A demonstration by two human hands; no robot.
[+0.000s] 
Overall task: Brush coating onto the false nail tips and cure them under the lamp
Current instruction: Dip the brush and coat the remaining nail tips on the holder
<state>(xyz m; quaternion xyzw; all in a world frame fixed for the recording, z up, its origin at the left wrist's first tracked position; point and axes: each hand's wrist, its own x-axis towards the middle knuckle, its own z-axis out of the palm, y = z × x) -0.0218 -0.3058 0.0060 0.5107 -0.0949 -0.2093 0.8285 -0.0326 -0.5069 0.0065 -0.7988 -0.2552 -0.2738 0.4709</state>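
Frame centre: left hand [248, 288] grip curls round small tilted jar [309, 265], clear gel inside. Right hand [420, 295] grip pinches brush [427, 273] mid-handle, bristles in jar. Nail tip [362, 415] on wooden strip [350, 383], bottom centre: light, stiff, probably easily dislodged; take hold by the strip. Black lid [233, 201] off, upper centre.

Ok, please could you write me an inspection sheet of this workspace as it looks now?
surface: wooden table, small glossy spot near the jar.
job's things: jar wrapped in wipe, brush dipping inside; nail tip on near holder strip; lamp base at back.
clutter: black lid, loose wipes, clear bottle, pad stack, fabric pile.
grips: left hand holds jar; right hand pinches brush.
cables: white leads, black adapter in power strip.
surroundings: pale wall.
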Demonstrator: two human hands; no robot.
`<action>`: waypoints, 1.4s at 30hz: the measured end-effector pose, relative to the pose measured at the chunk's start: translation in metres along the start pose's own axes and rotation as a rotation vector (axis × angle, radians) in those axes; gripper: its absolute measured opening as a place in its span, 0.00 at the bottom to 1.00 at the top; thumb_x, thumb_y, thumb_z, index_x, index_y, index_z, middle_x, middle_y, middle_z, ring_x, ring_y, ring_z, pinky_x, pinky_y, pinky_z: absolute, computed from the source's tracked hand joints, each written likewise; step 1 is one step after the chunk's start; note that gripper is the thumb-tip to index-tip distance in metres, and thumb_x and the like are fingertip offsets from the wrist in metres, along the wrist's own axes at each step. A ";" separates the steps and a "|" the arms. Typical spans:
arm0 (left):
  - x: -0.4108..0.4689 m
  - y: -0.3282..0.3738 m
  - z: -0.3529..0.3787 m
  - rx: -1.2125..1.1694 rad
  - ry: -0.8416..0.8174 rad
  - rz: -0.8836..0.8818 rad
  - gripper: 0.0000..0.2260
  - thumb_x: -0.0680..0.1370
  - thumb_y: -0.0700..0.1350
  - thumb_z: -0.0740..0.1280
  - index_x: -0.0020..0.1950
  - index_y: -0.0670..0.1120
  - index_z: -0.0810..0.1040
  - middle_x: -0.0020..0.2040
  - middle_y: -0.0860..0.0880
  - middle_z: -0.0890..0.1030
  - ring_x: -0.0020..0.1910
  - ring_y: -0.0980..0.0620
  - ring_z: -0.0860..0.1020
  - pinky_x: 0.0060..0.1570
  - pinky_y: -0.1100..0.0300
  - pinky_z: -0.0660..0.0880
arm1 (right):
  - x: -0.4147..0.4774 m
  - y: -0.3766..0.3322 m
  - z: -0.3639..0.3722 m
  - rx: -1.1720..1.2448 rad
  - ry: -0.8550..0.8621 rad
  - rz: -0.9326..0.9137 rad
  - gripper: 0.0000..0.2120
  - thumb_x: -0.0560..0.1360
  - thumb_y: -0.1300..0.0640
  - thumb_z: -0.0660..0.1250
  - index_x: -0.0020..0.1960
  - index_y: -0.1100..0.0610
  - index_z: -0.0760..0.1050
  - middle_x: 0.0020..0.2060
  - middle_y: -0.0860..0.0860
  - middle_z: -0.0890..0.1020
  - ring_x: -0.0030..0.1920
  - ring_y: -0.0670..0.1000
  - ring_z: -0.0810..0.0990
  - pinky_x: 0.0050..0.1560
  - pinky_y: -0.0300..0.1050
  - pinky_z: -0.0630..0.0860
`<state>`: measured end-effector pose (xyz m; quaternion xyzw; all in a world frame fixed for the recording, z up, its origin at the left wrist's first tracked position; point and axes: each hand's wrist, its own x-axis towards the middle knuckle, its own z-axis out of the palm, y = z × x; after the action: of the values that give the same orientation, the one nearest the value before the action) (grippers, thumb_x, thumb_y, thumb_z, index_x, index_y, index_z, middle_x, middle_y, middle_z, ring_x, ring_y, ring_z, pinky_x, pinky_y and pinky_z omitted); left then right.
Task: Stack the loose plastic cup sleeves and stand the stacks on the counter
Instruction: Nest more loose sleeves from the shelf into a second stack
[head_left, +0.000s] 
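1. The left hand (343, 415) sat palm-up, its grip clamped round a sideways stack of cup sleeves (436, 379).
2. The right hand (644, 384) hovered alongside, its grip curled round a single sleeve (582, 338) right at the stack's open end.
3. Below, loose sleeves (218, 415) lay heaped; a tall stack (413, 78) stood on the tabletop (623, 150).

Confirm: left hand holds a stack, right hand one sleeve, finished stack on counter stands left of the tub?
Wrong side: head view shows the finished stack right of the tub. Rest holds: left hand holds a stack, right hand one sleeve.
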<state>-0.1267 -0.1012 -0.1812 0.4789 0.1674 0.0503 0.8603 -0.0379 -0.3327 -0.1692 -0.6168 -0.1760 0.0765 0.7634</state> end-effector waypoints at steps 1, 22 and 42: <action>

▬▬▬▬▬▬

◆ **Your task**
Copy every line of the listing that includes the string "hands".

◆ **Result for this task**
A demonstration by two human hands; no robot.
Demonstrator: two human hands; no robot.

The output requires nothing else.